Among the 30,446 participants, we excluded those with missing information on dietary intake (n = 2213) and other relevant covariates (n = 563). We also excluded participants with a history of CVD (n = 829), diabetes (n = 1123), and cancer (n = 1574) at baseline, leaving 24,144 individuals. To reduce the bias of population stratification for the genetic analyses, we further excluded participants who were not born in Sweden or with unknown country of birth (n = 2876), leaving 21,268 individuals. A total of 20,264 individuals had available data on specific genetic variants within the AMY1 gene, and 3932 had information on AMY1 copy number.

Dietary intake was assessed using a modified diet history method consisting of (1) a 7-day food diary covering all cooked meals, cold beverages, and dietary supplements; (2) a 168-item food-frequency questionnaire (FFQ) for assessment of consumption frequencies and portion sizes of regularly eaten foods that were not covered by the 7-day food diary; and (3) an interview to ask for cooking methods and usual portion sizes for foods recorded in the food diary and to check for overlap between intakes reported by the food diary and the FFQ. Daily food intake was calculated by combing the intake data from the FFQ and the food diary. The energy and nutrient intake values were obtained from the MDCS Food and Nutrient Database that originated from PC KOST2-93, based on the Swedish National Food Agency. Starch intake was calculated by subtracting the intake of total sugars (i.e., mono- and disaccharides) from the total carbohydrate intake and was expressed as the percentage of total non-alcoholic energy intake (E%). The participants were divided into sex-specific quartiles based on their starch intake. Data on the validity [27, 28] and reproducibility [29] of the method have been published. The energy-adjusted Pearson correlation coefficients for carbohydrate intake were 0.66 and 0.70 for men and women, respectively.

AMY1 gene copy number was determined by droplet digital polymerase chain reaction (ddPCR) using the QX200 AutoDG ddPCR System (Bio-Rad Laboratories, Hercules, CA) following the manufacturer’s instructions, as previously described in detail by Rukh et al. [21]. Samples were analyzed along with negative control (RNase free water) on each plate.
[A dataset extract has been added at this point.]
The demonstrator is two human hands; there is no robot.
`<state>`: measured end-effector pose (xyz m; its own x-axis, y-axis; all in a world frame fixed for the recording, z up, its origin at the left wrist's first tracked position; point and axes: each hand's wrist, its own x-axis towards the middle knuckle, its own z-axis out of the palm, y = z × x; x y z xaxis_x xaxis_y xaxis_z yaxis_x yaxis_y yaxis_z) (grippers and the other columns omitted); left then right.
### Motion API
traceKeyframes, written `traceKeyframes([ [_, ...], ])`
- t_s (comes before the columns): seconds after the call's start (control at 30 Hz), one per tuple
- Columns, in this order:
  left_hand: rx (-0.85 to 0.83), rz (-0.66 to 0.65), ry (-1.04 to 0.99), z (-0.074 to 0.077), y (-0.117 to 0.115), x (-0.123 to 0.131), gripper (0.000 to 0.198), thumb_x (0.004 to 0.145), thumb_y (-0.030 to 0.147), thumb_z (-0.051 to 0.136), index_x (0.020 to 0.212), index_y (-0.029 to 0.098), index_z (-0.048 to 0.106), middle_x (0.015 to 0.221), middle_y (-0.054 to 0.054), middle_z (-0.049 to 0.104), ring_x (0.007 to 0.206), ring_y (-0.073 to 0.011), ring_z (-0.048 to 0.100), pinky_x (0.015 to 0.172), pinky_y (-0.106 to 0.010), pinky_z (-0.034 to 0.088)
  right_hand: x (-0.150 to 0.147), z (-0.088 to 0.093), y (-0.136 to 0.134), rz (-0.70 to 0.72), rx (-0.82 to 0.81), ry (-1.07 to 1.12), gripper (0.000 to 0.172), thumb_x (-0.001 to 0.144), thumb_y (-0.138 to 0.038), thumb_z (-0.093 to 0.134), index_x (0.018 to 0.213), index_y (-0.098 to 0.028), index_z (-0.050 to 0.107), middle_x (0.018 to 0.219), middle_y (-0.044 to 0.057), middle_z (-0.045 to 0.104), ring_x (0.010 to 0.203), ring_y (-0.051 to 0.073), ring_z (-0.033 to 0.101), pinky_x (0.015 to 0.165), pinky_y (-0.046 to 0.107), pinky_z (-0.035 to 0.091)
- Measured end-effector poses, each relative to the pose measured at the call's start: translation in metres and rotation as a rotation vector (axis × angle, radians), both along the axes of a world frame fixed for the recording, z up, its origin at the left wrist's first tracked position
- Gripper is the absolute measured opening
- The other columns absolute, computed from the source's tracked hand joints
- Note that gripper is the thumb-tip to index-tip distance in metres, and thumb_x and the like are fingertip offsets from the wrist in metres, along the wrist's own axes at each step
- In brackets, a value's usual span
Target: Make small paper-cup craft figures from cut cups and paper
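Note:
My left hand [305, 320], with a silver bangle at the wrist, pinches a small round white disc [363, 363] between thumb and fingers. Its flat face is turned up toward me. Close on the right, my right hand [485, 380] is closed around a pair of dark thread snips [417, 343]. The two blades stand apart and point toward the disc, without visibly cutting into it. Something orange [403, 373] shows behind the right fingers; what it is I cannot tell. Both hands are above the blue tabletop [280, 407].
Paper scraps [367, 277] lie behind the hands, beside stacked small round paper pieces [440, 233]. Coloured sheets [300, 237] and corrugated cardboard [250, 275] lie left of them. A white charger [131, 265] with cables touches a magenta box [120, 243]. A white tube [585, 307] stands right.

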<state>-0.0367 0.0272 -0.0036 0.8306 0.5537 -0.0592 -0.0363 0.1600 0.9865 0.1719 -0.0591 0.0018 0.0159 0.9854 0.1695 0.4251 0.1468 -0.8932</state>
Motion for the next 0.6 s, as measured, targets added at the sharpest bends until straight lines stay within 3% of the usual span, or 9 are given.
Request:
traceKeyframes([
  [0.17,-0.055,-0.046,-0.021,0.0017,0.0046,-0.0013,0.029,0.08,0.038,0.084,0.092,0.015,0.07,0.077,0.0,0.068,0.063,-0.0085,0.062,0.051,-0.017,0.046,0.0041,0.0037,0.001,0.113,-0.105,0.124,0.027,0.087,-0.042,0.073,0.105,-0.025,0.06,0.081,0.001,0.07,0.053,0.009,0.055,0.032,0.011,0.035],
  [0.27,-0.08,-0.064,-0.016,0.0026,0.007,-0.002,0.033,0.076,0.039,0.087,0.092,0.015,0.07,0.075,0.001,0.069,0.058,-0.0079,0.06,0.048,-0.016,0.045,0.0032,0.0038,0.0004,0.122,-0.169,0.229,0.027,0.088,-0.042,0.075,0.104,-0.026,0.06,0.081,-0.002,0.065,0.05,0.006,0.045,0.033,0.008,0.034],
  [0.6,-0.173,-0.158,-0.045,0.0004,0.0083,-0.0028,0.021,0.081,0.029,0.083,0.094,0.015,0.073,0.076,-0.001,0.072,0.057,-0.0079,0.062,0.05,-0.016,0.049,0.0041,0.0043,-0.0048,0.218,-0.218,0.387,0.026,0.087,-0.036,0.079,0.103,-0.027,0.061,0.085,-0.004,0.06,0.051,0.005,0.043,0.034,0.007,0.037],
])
A high copy number control (NA18972; HapMap DNA: 17 copies of AMY1) and 2 samples from female donors with known AMY1 copy numbers (4 and 8 copies of AMY1) were included as controls in each run. Samples with high copy numbers were diluted and reanalyzed to exclude the possibility of the presence of too much DNA or a technical error. After amplification, the reactions were stored at 4 °C until the plates were read on a Bio-Rad QX200 Droplet Reader, and copy numbers were calculated through the use of the QuantaSoft software version 1.7.4 (Bio-Rad Laboratories). Copy number of AMY1 was divided into four groups: 1–4, 5–6, 7–9, and 10 and above copies.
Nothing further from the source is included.